Oracle presidents Safra Catz and Mark Hurd have both been appointed to the CEO position to replace Ellison. Sales, service and vertical industry business units will continue to report to former HP CEO Hurd, while manufacturing, finance and legal functions will continue to report to Catz.

Ellison will continue overseeing all software and hardware engineering functions. Jeff Henley, who has been the company’s CTO until Ellison’s appointment to the role, will move into the role of vice chairman of the board.

The company did not immediately explain the changes, releasing a statement from Oracle board’s presiding director Michael Boskin saying Ellison had made it clear that he wanted to continue working on product engineering, technology development and strategy full time.

"Safra and Mark will now report to the Oracle board rather than to me," Ellison said in a prepared statement. "All the other reporting relationships will remain unchanged.

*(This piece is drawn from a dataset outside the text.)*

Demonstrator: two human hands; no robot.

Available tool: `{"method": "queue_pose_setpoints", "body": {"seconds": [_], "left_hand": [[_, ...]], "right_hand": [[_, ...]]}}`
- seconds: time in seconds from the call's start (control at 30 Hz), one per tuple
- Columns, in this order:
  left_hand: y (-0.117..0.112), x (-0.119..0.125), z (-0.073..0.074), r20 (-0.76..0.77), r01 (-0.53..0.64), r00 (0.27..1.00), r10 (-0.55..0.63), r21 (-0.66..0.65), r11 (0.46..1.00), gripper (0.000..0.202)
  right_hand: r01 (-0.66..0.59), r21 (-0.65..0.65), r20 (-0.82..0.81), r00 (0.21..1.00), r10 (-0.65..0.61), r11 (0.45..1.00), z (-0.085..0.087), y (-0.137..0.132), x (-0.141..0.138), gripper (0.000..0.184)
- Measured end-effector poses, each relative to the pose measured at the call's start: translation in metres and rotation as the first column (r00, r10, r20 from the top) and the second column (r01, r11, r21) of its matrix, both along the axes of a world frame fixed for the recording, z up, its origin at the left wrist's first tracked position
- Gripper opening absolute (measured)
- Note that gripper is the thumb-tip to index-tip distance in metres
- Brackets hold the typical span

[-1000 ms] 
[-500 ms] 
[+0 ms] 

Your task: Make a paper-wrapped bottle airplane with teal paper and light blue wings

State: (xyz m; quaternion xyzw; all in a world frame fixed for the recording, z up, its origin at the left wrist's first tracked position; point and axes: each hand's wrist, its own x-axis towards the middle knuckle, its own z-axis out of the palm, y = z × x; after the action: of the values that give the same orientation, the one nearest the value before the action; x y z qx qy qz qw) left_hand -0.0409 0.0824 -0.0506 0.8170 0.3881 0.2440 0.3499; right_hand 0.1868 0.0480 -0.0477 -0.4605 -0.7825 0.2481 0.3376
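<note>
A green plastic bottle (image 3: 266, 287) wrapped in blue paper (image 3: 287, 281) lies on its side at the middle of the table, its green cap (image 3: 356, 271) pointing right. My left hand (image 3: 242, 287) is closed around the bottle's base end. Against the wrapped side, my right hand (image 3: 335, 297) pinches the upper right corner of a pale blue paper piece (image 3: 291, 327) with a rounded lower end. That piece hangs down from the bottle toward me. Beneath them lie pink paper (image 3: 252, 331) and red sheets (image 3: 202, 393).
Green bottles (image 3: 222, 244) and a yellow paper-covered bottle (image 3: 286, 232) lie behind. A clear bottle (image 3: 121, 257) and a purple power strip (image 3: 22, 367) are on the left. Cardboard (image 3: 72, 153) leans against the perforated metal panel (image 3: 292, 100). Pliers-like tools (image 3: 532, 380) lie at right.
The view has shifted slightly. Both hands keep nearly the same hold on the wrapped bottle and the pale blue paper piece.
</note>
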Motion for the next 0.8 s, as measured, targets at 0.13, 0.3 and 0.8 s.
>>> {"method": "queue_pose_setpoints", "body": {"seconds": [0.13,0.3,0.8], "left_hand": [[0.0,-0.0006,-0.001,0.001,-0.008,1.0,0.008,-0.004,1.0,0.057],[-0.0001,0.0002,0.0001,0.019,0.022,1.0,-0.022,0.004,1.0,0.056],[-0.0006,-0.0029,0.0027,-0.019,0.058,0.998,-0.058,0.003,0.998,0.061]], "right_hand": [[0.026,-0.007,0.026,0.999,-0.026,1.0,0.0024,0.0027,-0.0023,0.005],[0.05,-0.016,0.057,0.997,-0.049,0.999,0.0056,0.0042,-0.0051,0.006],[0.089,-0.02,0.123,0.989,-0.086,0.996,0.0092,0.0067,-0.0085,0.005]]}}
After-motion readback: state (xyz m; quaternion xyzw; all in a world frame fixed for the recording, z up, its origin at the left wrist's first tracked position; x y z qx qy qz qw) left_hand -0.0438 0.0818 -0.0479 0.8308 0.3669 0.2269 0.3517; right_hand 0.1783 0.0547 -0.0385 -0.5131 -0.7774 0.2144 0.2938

“The three of us have been working well together for the last several years, and we plan to continue working together for the foreseeable future. Keeping this management team in place has always been a top priority of mine."

Oracle announced the changes simultaneously with releasing its earnings report for recently completed first quarter of fiscal 2015. The company’s revenue for the quarter was $8.6 billion, up 3 percent year over year. Its net income was $2.2 billion, unchanged compared to the first quarter of fiscal 2014.

Fiscal Q1 2015 revenue by business:

Software-as-a-service (SaaS) and Platform-as-a-service (PaaS) cloud: up 32% to $337 million
Infrastructure-as-a-service (IaaS) cloud: up 26% to $138 million
Hardware systems revenue: down 8% to $1.2 billion

We’ll be updating this story as more details become available.